### To do
All entries must be transcribed exactly, down to the last character.

Saved entries:
.....

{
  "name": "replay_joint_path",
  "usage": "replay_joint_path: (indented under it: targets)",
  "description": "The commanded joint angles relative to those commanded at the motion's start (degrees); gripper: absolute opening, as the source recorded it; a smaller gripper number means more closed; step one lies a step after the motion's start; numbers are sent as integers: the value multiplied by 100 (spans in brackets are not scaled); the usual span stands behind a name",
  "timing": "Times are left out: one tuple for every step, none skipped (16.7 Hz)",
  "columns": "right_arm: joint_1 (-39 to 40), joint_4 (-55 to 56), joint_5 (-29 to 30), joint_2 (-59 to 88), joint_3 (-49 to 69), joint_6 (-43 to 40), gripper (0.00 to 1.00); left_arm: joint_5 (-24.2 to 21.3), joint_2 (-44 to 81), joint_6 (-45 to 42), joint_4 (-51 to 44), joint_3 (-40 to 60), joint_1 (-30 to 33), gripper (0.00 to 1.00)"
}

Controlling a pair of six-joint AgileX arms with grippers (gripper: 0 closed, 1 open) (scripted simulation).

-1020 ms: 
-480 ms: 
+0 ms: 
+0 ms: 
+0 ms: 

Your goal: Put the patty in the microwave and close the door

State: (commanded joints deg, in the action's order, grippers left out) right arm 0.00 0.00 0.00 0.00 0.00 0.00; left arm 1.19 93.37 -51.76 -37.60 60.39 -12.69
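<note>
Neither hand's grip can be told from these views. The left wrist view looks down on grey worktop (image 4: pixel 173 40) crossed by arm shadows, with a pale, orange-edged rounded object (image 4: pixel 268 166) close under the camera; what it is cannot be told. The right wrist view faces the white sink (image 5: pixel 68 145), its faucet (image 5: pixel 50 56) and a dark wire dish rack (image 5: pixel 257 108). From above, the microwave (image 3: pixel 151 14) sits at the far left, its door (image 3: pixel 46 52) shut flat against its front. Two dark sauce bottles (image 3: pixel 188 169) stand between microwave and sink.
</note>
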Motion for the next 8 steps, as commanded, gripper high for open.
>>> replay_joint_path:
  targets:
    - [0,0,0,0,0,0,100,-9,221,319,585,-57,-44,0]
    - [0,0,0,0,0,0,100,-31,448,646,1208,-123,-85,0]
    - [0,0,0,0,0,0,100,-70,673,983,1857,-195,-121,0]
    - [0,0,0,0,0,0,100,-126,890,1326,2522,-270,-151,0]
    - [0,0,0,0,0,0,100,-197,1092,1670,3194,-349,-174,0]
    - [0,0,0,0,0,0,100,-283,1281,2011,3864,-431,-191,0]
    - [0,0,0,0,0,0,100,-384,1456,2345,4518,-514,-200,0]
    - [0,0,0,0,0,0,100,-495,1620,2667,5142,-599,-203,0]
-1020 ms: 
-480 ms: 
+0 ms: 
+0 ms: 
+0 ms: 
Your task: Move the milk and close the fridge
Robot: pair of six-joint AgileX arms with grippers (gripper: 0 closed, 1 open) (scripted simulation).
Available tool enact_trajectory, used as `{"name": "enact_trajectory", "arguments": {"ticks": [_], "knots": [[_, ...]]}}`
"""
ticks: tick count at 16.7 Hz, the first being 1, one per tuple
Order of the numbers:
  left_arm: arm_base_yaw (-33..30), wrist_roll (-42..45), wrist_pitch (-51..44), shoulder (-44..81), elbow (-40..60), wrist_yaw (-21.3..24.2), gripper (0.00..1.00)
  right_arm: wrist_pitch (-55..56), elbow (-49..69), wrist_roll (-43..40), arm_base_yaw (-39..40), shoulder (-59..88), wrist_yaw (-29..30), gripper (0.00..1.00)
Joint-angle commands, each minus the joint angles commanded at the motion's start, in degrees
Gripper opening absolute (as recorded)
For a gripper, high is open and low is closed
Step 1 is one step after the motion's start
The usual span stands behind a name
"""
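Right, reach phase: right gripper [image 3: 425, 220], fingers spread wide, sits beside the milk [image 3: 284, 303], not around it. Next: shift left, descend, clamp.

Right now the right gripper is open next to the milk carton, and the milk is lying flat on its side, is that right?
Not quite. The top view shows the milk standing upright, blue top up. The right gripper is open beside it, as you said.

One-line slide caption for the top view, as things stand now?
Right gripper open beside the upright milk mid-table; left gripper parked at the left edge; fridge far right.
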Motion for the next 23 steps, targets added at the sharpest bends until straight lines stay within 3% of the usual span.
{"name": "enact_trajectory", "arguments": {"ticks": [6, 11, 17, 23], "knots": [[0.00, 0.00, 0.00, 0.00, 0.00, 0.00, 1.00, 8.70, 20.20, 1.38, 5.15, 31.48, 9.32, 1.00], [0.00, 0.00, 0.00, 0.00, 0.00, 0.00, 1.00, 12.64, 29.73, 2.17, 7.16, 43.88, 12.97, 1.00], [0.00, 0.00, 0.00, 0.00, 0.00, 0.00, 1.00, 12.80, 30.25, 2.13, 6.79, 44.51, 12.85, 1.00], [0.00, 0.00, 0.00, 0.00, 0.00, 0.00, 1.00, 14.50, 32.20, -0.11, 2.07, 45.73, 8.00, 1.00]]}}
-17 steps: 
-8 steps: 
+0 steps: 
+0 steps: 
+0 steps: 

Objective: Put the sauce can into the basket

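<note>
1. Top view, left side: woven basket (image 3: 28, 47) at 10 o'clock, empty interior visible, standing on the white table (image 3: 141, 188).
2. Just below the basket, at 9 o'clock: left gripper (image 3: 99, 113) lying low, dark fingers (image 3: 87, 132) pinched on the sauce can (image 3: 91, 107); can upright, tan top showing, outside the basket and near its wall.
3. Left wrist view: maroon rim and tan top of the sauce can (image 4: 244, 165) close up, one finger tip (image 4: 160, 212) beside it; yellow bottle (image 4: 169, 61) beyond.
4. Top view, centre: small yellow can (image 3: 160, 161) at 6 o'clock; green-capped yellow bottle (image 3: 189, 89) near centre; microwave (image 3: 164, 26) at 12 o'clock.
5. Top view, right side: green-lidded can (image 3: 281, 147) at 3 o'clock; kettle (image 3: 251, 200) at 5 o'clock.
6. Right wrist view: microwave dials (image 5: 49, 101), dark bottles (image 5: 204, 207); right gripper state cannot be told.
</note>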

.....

### Response for this exercise
{
  "name": "replay_joint_path",
  "usage": "replay_joint_path: (indented under it: targets)",
  "description": "The commanded joint angles relative to those commanded at the motion's start (degrees); gripper: absolute opening, as the source recorded it; a smaller gripper number means more closed; step one lies a step after the motion's start; numbers are sent as integers: the value multiplied by 100 (spans in brackets are not scaled); the usual span stands behind a name",
  "timing": "Times are left out: one tuple for every step, none skipped (16.7 Hz)",
  "columns": "right_arm: joint_1 (-39 to 40), joint_4 (-55 to 56), joint_5 (-29 to 30), joint_2 (-59 to 88), joint_3 (-49 to 69), joint_6 (-43 to 40), gripper (0.00 to 1.00); left_arm: joint_5 (-24.2 to 21.3), joint_2 (-44 to 81), joint_6 (-45 to 42), joint_4 (-51 to 44), joint_3 (-40 to 60), joint_1 (-30 to 33), gripper (0.00 to 1.00)"
}

Controlling a pair of six-joint AgileX arms with grippers (gripper: 0 closed, 1 open) (scripted simulation).

-1020 ms: 
-480 ms: 
+0 ms: 
+0 ms: 
+0 ms: 

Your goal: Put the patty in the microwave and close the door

State: (commanded joints deg, in the action's order, grippers left out) right arm 0.00 0.00 0.00 0.00 0.00 0.00; left arm 1.19 93.37 -51.76 -37.60 60.39 -12.69
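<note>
Neither hand's grip can be told from these views. The left wrist view looks down on grey worktop (image 4: pixel 173 40) crossed by arm shadows, with a pale, orange-edged rounded object (image 4: pixel 268 166) close under the camera; what it is cannot be told. The right wrist view faces the white sink (image 5: pixel 68 145), its faucet (image 5: pixel 50 56) and a dark wire dish rack (image 5: pixel 257 108). From above, the microwave (image 3: pixel 151 14) sits at the far left, its door (image 3: pixel 46 52) shut flat against its front. Two dark sauce bottles (image 3: pixel 188 169) stand between microwave and sink.
</note>
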Motion for the next 8 steps, as commanded, gripper high for open.
>>> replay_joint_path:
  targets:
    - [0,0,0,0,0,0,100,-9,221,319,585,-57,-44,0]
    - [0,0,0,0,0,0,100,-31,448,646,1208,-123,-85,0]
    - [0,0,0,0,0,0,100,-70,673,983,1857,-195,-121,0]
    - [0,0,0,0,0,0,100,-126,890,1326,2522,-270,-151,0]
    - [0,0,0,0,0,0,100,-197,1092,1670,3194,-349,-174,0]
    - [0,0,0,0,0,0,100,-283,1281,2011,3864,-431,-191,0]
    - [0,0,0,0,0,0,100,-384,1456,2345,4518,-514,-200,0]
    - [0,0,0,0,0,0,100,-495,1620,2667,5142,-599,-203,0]
-1020 ms: 
-480 ms: 
+0 ms: 
+0 ms: 
+0 ms: 
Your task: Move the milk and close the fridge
Robot: pair of six-joint AgileX arms with grippers (gripper: 0 closed, 1 open) (scripted simulation).
Available tool enact_trajectory, used as `{"name": "enact_trajectory", "arguments": {"ticks": [_], "knots": [[_, ...]]}}`
"""
ticks: tick count at 16.7 Hz, the first being 1, one per tuple
Order of the numbers:
  left_arm: arm_base_yaw (-33..30), wrist_roll (-42..45), wrist_pitch (-51..44), shoulder (-44..81), elbow (-40..60), wrist_yaw (-21.3..24.2), gripper (0.00..1.00)
  right_arm: wrist_pitch (-55..56), elbow (-49..69), wrist_roll (-43..40), arm_base_yaw (-39..40), shoulder (-59..88), wrist_yaw (-29..30), gripper (0.00..1.00)
Joint-angle commands, each minus the joint angles commanded at the motion's start, in degrees
Gripper opening absolute (as recorded)
For a gripper, high is open and low is closed
Step 1 is one step after the motion's start
The usual span stands behind a name
"""
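Right, reach phase: right gripper [image 3: 425, 220], fingers spread wide, sits beside the milk [image 3: 284, 303], not around it. Next: shift left, descend, clamp.

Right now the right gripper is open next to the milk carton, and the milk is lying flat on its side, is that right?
Not quite. The top view shows the milk standing upright, blue top up. The right gripper is open beside it, as you said.

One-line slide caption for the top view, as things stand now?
Right gripper open beside the upright milk mid-table; left gripper parked at the left edge; fridge far right.
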Motion for the next 23 steps, targets added at the sharpest bends until straight lines stay within 3% of the usual span.
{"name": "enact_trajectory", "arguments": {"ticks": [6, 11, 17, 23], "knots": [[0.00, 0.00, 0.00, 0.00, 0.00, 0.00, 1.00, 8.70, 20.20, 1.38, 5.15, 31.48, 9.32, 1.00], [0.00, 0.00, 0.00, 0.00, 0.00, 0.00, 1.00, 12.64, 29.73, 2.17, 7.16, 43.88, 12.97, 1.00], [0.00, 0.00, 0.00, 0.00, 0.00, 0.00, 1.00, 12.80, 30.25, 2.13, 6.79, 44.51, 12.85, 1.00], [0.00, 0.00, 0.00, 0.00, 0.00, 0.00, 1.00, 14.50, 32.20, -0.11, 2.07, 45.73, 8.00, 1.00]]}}
-17 steps: 
-8 steps: 
+0 steps: 
+0 steps: 
+0 steps: 

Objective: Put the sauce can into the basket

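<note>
1. Top view, left side: woven basket (image 3: 28, 47) at 10 o'clock, empty interior visible, standing on the white table (image 3: 141, 188).
2. Just below the basket, at 9 o'clock: left gripper (image 3: 99, 113) lying low, dark fingers (image 3: 87, 132) pinched on the sauce can (image 3: 91, 107); can upright, tan top showing, outside the basket and near its wall.
3. Left wrist view: maroon rim and tan top of the sauce can (image 4: 244, 165) close up, one finger tip (image 4: 160, 212) beside it; yellow bottle (image 4: 169, 61) beyond.
4. Top view, centre: small yellow can (image 3: 160, 161) at 6 o'clock; green-capped yellow bottle (image 3: 189, 89) near centre; microwave (image 3: 164, 26) at 12 o'clock.
5. Top view, right side: green-lidded can (image 3: 281, 147) at 3 o'clock; kettle (image 3: 251, 200) at 5 o'clock.
6. Right wrist view: microwave dials (image 5: 49, 101), dark bottles (image 5: 204, 207); right gripper state cannot be told.
</note>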

The full answer has been given.